**Aim of the task**
The material below holds a span beginning at the line with "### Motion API" and ending at the line with "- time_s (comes". Quote that span exactly, both ends included, and only that span.

**Stored data**
══════════════════════════════

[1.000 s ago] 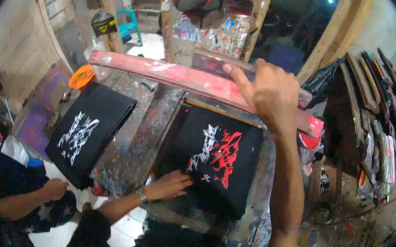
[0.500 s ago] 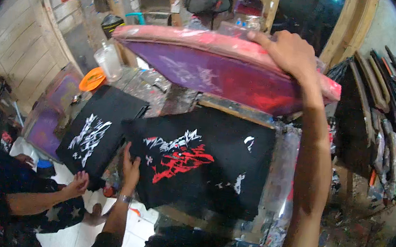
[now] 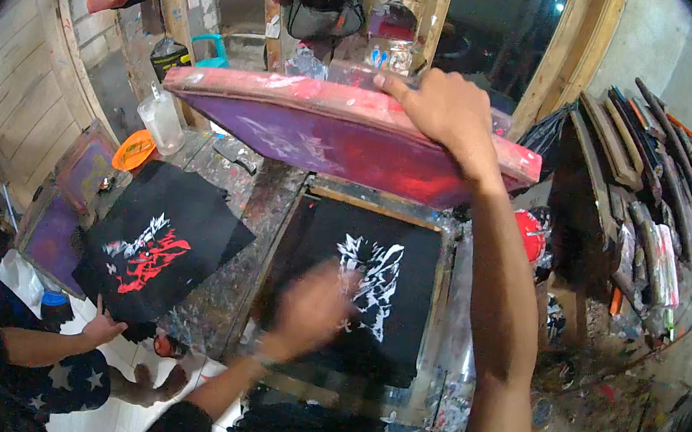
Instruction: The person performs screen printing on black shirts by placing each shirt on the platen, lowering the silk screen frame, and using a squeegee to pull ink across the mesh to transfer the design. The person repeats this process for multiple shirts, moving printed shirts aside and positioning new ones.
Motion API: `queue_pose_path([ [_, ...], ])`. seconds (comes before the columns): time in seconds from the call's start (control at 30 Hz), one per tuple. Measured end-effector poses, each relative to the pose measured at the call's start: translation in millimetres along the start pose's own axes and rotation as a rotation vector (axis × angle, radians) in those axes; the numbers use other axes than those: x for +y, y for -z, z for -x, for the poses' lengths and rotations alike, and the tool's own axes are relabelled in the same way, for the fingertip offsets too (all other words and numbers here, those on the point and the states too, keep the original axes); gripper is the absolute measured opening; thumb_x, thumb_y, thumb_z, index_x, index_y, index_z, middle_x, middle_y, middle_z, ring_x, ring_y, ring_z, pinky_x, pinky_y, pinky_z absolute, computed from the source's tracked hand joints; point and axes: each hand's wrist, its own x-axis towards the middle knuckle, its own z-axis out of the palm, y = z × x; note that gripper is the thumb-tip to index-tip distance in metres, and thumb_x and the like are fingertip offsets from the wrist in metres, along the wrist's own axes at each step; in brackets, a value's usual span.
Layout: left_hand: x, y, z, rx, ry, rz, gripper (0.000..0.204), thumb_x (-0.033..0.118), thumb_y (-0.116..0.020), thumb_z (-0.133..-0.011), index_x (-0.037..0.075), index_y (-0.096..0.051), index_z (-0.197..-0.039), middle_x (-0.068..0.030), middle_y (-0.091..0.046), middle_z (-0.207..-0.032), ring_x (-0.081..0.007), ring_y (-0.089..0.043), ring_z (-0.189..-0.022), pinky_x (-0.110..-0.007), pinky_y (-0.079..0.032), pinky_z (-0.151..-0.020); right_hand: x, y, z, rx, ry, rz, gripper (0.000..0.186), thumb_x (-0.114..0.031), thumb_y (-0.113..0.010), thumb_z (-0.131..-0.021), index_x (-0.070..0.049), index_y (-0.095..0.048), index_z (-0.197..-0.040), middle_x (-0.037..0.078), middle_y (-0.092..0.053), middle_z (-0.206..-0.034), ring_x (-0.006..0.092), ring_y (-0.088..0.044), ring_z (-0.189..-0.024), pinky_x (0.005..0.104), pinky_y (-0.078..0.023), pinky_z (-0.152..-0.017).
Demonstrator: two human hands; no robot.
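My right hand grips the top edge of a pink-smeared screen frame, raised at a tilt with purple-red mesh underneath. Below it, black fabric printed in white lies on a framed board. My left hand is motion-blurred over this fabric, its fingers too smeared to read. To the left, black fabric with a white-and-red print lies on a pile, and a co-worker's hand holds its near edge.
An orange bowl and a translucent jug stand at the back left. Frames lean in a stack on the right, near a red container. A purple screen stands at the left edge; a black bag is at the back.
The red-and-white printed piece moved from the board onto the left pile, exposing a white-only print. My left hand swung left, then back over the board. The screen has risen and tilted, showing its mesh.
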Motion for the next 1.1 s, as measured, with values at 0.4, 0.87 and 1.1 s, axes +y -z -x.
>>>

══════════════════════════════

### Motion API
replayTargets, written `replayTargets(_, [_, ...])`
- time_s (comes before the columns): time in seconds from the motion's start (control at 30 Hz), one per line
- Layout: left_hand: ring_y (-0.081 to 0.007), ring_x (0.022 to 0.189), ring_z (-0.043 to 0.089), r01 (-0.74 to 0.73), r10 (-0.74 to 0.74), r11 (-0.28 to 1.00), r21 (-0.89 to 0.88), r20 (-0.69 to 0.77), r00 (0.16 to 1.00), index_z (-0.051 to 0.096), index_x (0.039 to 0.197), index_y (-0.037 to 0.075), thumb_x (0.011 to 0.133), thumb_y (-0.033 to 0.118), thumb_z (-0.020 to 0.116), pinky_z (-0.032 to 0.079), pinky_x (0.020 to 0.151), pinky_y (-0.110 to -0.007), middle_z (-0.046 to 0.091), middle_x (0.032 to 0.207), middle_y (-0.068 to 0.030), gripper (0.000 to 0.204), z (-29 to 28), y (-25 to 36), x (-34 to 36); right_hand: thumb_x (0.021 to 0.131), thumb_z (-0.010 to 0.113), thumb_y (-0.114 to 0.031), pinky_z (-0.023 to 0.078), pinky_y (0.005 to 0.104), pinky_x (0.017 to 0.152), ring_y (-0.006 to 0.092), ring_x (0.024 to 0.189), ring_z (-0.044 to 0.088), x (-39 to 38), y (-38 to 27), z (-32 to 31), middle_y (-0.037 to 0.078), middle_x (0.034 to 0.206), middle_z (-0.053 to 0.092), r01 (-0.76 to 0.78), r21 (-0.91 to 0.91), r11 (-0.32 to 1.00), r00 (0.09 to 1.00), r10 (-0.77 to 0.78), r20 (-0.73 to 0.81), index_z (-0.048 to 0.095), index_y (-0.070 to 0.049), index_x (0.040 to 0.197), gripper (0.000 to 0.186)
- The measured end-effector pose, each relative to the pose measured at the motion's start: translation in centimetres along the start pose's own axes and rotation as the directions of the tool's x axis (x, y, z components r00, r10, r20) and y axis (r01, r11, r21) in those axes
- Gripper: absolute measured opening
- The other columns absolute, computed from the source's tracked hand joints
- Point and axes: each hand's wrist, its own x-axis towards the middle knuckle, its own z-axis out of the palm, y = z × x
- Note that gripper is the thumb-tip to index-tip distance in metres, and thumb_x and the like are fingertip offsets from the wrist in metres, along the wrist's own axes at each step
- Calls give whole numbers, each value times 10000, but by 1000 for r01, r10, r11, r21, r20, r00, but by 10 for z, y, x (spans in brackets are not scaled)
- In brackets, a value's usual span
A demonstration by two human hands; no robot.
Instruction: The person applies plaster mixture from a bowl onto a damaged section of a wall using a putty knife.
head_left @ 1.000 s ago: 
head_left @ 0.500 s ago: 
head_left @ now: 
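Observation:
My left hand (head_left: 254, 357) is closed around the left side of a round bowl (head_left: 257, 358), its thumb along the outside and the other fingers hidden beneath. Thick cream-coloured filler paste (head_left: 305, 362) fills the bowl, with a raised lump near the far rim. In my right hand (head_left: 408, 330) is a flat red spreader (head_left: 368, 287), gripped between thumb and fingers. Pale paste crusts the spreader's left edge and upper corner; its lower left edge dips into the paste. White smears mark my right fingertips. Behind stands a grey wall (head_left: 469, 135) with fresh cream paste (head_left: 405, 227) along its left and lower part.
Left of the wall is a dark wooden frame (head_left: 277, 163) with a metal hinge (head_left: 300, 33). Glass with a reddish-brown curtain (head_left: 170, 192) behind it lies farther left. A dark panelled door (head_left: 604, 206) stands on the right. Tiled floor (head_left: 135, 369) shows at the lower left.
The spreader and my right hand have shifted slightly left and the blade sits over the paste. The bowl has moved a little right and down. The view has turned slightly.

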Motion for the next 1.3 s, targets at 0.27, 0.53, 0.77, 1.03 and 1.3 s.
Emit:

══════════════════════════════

**Answer section**
### Motion API
replayTargets, written `replayTargets(_, [_, ...])`
- time_s (comes before the columns): time in seconds from the motion's start (control at 30 Hz), one per line

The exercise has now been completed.